Tomasz Jakubiak opublikował nowe nagranie po powrocie do domu z leczenia w Izraelu. Kucharz, znany ze swojego optymizmu i energii, wygląda na wyraźnie odżywionego po zakończonej terapii. Jednak to, co zastał po powrocie ze spaceru, całkowicie go zaskoczyło. W swoim stylu skomentował sytuację słowami o „najgorszej rzeczy w życiu”, ale chwilę później nie krył radości.
Ubiegły rok był dla Tomasza Jakubiaka wyjątkowo trudny. Uwielbiany juror programu MasterChef. Nastolatki musiał zmierzyć się z poważną diagnozą – nowotworem w rzadkiej odmianie.
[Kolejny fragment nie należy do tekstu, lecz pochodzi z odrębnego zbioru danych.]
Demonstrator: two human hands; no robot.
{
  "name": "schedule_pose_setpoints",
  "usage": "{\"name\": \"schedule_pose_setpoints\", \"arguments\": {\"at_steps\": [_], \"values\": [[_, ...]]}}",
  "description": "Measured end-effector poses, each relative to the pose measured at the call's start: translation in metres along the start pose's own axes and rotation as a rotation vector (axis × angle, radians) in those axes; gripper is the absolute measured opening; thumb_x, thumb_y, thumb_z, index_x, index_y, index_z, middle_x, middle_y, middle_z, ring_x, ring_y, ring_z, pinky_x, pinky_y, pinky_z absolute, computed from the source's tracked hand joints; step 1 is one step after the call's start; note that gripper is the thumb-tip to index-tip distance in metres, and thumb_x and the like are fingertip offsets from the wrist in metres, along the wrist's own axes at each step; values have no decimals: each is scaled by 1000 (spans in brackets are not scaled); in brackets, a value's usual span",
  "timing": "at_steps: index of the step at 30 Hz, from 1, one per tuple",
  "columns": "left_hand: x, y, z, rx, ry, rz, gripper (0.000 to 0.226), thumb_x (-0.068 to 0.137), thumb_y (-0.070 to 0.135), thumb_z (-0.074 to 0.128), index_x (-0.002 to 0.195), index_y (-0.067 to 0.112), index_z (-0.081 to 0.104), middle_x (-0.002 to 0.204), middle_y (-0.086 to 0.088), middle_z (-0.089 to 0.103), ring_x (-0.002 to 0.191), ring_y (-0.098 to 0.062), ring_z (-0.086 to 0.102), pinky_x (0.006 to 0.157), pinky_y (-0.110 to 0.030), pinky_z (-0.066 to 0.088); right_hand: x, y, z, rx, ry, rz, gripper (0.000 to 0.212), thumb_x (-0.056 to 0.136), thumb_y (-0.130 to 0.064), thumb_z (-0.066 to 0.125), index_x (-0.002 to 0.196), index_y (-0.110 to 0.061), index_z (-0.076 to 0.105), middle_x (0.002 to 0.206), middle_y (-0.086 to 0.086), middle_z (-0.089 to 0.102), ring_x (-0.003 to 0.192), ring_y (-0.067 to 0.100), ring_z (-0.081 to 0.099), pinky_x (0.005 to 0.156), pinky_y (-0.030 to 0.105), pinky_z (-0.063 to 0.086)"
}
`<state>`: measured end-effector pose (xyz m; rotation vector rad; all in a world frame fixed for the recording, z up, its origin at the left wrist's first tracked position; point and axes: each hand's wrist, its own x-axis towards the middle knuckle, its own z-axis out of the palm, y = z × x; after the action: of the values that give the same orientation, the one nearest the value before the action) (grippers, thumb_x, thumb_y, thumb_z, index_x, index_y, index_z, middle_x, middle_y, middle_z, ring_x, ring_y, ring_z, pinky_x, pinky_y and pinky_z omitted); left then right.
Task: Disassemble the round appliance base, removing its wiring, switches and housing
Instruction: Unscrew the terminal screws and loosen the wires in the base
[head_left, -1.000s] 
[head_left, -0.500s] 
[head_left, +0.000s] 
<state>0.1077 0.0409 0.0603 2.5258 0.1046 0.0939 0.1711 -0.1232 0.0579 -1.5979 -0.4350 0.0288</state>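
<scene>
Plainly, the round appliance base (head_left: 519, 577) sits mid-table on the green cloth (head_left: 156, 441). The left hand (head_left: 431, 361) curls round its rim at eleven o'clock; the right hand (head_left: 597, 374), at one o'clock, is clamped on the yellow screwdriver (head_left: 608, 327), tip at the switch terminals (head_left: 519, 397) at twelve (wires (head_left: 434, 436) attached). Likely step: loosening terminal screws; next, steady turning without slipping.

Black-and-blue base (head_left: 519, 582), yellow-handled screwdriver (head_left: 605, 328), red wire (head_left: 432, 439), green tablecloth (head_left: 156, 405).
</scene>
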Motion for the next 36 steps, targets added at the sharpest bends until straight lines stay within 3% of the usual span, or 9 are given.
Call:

Dzięki wsparciu fanów udało mu się zebrać środki na leczenie w Izraelu, gdzie przeszedł intensywną terapię. Po zakończonym leczeniu wrócił do Polski, by cieszyć się domowym ciepłem i nowym rozdziałem w życiu.
Na Instagramie Jakubiak podzielił się refleksją o pobycie za granicą:
„Tęsknię za Izraelem, bo jednak jak w ciągu dnia masz po dwadzieścia-parę stopni średnio, za oknem ptaszki, zielono w parku, a na małych stoiskach mnóstwo warzyw czy owoców, to ryjek sam się cieszy i do tego wróciłbym szybciutko.”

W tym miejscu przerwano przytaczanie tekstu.